Wednesday, May 27, 2009

Brr. I'm heading back to Florida.

The Minnesota trip was a whirlwind of driving (1538 miles total!), family time and very little sleep, except for the day I got to nap twice at my aunt's house near Bemidji.  I very nearly accomplished everything I had hoped to, so it was a good trip.  It was nice to get back and see people I just saw last July, and didn't think I would see again so soon.  It would have been nice to spend a little longer, but circumstances made that difficult.

So now I'm back in Gainesville, fully ready to chill with my aunt and nanny my cousins.  Wish me luck with the humidity and the, you know, children...

Wednesday, May 20, 2009

Taciturn Update of Nothingness

Unexpected family business has brought me back to Minnesota for a week, then I'm headed back to Gainesville, FL, because one week wasn't enough.

Tucson was Tucson.  It's still not my favorite city, but I like it more than I did before.  I wish I had gotten more of a chance to check out the city and scene, but maybe next time.  I spent the majority of my time split between hanging out in the retirement park with my grandparents, and relaxing at my cousin's house out in the desert outside the city.  The stars were out in full force there.

It was around 100F every day, so outdoor time was limited to early morning walks and pool time.  Toward the end, my aunt and uncle came down from their place in Bullhead City.  The plan was to return to their place with them, but the aforementioned family business threw a monkeywrench in that plan.  It's okay, I'm going to try to get back there in the winter when it's cooler, since it's in the Mojave desert and all...

Wednesday, May 6, 2009

I went out!

To celebrate my road-iversary, I went downtown to the Solar Culture Gallery, to check out the Joe Lally (who is a tiny little man!) show. I took the bus (sadly, Tucson is no Austin), so I got there a bit early, but it was okay, because the venue is also an art gallery. I spent a bunch of time checking out the paintings and listening to the trains go by the back door while I waited and waited for other people to trickle in. Not only was it Cinco de Mayo, but it was apparently also finals week, and they were competing with another show.

The audience ended up being me and a dozen or so other music dorks. The opening guy had to cancel, so Joe and crew played two sets, which was fine by me. Their style was... I dunno... I suck at describing music... Jazz, punk and blues influenced mellowish trippy hard rock? In the same basic vein as Fugazi, but differently interesting. If anyone knows some kind of music geek terminology to describe this, please share, because I always just want to sum up this type of music as "adult punk." It has the same sensibility as punk, but with a greater range of style and talent. Joe Lally was solid on bass, and although I don't feel he's the strongest vocalist, I was digging the lyrics. The drummer, Ricardo Lagomasino, was heavily jazz influenced, and proved that it's not the size of the kit, but how you use it. He had his eyes closed for most of the time, and when they were open he was kinda staring blankly into space. I wondered where he went, but it must have been somewhere good. The guitarist, Elisa Abela, was tight, ranging from bluesy to controlled noise with plenty of stops in between. The crowd was subdued and respectful. I wished, and thought others were with me on this, that we could have been more people for them. We stood up close and clapped a lot, but it still felt kinda sad. Maybe it was just my mood and extreme lack of energy, due to me being on the retiree schedule, and the show starting after my bedtime. Also, this is an art gallery, not a bar. A beer or two might have upped my energy levels a tidge.

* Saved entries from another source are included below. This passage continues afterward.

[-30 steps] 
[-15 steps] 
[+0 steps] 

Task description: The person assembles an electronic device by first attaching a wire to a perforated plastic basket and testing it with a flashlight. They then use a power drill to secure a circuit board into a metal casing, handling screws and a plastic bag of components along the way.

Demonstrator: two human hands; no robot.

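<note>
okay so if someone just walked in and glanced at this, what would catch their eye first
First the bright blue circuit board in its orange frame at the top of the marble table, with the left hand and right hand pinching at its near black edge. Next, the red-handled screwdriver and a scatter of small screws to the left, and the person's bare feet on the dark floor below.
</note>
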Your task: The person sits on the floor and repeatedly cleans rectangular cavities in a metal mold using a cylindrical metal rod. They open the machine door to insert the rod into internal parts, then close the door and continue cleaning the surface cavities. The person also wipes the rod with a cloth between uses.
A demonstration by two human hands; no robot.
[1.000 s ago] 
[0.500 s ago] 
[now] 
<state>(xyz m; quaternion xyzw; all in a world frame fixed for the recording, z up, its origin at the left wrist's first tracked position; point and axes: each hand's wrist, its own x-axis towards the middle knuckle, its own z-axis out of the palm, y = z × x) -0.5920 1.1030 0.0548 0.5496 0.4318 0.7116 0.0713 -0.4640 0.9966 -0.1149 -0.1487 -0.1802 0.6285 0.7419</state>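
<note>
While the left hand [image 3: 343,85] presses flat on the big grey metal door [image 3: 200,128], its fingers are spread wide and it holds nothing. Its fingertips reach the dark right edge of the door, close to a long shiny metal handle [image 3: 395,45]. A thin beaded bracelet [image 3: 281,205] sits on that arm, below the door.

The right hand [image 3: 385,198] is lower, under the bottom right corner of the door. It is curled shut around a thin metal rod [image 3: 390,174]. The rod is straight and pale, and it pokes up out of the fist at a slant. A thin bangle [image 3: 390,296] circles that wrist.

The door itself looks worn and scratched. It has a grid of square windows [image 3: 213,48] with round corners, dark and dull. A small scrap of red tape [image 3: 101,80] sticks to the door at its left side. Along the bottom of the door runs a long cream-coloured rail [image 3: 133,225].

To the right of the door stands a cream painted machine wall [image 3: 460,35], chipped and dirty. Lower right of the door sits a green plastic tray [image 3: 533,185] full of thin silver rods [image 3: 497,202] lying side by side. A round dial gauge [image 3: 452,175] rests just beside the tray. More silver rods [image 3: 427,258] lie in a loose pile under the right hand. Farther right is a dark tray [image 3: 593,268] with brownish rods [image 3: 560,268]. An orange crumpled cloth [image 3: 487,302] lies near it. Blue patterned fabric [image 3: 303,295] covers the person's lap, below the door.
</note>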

Between sets I chatted with Elisa about tattoos and travel, and she told me about some women she had met on the Isle of Lesbos. She also said it didn't bother them that it was such a small crowd, that they just loved to play. It showed.

Sorry about the super detailed show review. After five or six days as a retiree, all of the stimulation kinda got to me...

Tuesday, May 5, 2009

365 days of loafing like a bum

Yup.  Today is my one year road-iversary.

I wanted to write something all contemplative and meaningful to mark the occasion, but I got nothing.  I've just been chillin' here in Tucson with my grandparents, enjoying two more members of my family with whom I have not spent enough time.  It's interesting how this trip started out with a desire to travel and see the parts of the country that I had never seen, and talk to people from all over, but every time I stopped at a relative's house, it became more about that.  When people ask me what the best thing has been about this trip, sometimes I say something about having time alone to think and discovering my mental and physical limits, but I always end up talking about how great it has been to have extended one on one time with family members.  In families as scattered as both sides of mine are, it can be difficult enough just to get at least half of us together for a family reunion, and when that happens, most of the focus is on large group activities, so there's not a lot of time to have real conversations with people.  I don't know how everyone else feels, but I feel like I grew up so far away from my family, and then spent so much time depressed and lazy, not even trying to form relationships with them, that in a group setting I feel like a bit of an outsider.  This year has been good for my soul in that it has brought me a lot closer to people I probably should never have felt so far from.  It is only natural that even though I am burnt out on the other aspects of travel, I still have a list of people I want to spend time with.  And cook for.

I'm excited about the coming months.